The various English versions are disappointing. Wiclif seems to have read or mistaken “immittentes” for “intermittentes” in the Vulgate, for he has the strange error of “bringing in,” etc., instead of leaving off. And Tyndale is loose indeed: let us leave the doctryne pertayninge to the beginninge of a Christen man.” In result it is not far from the general sense, though intolerable as a translation. Cranmer’s Bible and the Genevese followed Tyndale less or more closely. The Rhemish, save in its servile adherence to the Latin, is more exact than any; for even the A. and the R.Vv., as we have seen, might mislead in the text, though precise in the margin. The Revisers rightly gave “full grown” for perfect in Heb. 5:14; consistency would therefore demand “full growth” here. For it is not the quite ignorant who fail to understand that “Perfection” means only this, the adult standing of the Christian as compared with infancy before redemption. But the enemy has a hand in keeping believers back now, while this Epistle chides the Hebrews for the same culpable dulness in early days.
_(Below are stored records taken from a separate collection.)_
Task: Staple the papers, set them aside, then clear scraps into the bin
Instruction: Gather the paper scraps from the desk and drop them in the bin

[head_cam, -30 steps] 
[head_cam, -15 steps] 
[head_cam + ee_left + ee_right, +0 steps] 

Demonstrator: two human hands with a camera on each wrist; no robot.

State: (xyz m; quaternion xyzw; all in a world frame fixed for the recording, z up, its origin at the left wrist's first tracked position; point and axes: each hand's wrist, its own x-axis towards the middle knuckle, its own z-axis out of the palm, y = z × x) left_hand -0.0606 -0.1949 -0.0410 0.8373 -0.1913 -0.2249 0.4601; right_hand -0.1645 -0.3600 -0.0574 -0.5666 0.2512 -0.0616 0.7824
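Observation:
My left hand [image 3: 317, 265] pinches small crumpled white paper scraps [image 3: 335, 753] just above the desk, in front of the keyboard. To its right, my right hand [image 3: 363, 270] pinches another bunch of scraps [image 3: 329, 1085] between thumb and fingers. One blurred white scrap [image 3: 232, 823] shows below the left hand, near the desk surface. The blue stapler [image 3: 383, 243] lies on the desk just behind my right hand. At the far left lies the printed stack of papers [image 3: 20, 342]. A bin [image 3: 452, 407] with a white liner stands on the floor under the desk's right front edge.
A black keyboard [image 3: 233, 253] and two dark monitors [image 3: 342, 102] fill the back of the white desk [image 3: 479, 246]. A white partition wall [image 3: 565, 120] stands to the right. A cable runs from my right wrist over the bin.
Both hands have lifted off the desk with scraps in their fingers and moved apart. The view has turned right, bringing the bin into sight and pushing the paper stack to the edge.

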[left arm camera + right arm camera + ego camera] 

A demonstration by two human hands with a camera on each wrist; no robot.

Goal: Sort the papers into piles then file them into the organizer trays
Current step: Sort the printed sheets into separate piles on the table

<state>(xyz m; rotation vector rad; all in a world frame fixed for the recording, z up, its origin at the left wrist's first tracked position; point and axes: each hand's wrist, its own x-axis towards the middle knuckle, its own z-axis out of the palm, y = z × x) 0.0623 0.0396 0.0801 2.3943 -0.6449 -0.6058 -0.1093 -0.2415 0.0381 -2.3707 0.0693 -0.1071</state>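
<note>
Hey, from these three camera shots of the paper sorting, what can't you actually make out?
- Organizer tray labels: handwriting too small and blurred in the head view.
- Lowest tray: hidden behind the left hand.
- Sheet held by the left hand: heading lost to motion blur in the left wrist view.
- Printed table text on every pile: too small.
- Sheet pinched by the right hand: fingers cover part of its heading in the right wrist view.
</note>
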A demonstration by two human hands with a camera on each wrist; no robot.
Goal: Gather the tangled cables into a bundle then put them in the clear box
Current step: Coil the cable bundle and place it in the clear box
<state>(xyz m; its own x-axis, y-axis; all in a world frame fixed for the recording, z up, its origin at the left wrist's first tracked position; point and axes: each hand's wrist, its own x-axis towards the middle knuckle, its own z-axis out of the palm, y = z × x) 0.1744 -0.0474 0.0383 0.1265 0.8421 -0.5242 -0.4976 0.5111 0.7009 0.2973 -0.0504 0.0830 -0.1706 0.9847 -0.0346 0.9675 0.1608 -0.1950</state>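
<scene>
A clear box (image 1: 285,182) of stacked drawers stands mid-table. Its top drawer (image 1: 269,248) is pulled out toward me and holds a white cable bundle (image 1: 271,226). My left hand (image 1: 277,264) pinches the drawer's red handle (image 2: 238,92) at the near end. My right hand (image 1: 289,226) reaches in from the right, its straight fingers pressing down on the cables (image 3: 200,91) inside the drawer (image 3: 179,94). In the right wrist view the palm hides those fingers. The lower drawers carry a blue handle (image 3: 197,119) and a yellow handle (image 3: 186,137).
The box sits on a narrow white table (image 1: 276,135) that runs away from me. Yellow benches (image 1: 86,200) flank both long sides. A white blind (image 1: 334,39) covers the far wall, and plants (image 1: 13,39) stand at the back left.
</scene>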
The statement in the chapter before, that Christ having been made perfect became, to all those that obey Him, Author of eternal salvation, helps much to see what perfection or full growth means here. Till then the saints could not rise above promise. Now whatever, or how many soever, be the promises of God, in Him is the Yea, and in Him the Amen for glory to God by us. Till redemption the Spirit of prophecy could say that God’s salvation was near to come, and His righteousness to be revealed. But the gospel declares that His righteousness has been manifested, and that the believer has eternal life and receives the end of His faith, even soul-salvation, though we have to wait for that of the body yet. Meanwhile those that are Christ’s are cleansed once for all, not only sanctified through the offering of Christ, but perfected in perpetuity (
εἰς τὸ διηνεκὲς), as Heb. 10 tells us unhesitatingly. The Holy Ghost, instead of keeping our guilt continually before us, testifies that through Christ’s work God will remember our sins and iniquities no more. Thus for the Christian, with full remission, there is no more offering for sins; and hence he has boldness to enter the holies by the blood of Jesus. Those that by faith seize this, the truth of the gospel, are no more under age, held in bondage (as the apostle says elsewhere) under the rudiments of the world. By the faith of Him who died and rose we receive the adoption of sons, and through His Spirit cry, Abba, Father. So we draw nigh.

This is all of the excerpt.